#### THE PROBLEM
From the listing below, work out the number of lines containing "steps" and give that number without comment.

(Beginning of DATA EXCERPT)

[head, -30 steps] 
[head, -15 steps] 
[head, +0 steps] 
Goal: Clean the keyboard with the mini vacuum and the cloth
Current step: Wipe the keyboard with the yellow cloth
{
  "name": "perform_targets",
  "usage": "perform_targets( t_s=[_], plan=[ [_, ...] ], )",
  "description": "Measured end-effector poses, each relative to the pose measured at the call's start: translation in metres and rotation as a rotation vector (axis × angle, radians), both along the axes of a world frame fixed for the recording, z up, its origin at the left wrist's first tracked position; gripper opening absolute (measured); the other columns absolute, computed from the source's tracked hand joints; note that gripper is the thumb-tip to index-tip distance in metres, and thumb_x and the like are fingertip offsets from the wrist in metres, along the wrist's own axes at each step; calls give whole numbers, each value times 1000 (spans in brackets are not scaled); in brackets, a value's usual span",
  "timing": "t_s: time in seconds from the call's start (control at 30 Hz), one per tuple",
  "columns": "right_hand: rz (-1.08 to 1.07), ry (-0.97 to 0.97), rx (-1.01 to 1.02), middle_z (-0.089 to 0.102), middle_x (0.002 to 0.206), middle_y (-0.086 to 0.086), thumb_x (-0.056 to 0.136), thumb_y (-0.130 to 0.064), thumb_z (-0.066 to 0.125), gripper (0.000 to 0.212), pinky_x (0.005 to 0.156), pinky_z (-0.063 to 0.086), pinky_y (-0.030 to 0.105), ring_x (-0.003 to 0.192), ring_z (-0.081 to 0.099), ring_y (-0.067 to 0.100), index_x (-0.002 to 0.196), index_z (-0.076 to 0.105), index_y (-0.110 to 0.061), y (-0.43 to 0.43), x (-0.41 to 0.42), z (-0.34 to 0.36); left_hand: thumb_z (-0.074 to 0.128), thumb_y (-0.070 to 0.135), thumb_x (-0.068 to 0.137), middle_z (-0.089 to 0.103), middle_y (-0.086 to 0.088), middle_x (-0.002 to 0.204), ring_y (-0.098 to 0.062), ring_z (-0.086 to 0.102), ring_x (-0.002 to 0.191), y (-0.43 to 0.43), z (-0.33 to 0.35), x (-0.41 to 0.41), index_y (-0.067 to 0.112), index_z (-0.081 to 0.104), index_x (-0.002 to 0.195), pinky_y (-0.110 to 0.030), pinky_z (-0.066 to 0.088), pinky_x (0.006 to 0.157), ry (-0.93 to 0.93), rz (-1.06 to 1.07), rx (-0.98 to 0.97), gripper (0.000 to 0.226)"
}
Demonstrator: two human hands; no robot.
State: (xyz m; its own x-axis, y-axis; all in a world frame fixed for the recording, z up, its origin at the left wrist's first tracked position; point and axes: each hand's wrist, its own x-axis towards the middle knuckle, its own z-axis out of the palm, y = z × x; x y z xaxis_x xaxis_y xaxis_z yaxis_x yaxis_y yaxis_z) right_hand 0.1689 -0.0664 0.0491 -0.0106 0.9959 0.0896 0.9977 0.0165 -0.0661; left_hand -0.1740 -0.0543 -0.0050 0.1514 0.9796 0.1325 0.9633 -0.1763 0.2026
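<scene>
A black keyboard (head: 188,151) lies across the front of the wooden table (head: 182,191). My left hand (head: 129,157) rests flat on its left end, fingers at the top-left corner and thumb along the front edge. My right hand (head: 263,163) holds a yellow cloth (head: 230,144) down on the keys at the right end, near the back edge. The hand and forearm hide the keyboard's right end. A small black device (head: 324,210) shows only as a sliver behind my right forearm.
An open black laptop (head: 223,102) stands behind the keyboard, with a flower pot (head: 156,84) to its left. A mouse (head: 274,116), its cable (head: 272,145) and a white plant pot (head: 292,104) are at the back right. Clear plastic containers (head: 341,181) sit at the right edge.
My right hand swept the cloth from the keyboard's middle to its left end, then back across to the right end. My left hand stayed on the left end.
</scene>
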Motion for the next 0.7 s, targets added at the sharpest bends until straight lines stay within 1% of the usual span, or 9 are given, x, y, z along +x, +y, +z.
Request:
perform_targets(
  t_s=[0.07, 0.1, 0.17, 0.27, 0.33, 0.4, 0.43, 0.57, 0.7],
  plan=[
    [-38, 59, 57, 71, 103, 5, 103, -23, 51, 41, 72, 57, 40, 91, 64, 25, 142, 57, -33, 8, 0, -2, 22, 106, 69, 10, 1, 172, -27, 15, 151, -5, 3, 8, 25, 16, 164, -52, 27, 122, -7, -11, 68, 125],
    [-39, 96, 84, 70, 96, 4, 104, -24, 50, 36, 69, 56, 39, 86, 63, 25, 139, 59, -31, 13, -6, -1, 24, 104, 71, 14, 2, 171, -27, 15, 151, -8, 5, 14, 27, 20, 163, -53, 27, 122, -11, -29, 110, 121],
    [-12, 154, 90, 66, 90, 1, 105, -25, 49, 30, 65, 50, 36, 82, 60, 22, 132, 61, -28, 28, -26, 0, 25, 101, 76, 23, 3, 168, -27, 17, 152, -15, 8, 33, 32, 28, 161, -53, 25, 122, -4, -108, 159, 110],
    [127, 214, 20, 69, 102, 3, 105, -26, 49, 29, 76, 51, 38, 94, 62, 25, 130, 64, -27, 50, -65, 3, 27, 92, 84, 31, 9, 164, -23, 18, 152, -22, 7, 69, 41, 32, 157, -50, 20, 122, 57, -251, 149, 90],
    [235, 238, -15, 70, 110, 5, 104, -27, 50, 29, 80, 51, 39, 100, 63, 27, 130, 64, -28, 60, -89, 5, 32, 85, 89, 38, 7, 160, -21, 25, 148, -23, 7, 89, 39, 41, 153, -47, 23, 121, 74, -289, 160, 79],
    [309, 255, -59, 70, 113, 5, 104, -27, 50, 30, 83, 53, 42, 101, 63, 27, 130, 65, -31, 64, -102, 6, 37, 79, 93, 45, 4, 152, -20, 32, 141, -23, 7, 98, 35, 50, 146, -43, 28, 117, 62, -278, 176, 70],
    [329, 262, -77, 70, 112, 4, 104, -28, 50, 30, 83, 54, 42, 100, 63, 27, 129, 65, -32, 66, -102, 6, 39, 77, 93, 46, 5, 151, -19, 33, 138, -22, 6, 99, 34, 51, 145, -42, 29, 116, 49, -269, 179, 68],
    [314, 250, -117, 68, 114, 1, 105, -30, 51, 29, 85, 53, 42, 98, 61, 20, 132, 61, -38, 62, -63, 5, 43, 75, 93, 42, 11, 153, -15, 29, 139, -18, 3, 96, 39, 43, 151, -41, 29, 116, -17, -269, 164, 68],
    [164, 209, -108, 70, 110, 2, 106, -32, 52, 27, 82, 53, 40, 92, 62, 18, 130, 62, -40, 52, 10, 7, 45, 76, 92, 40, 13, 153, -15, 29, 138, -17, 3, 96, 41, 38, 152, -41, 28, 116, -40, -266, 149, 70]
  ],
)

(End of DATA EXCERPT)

#### RESULT OF THE EXERCISE
3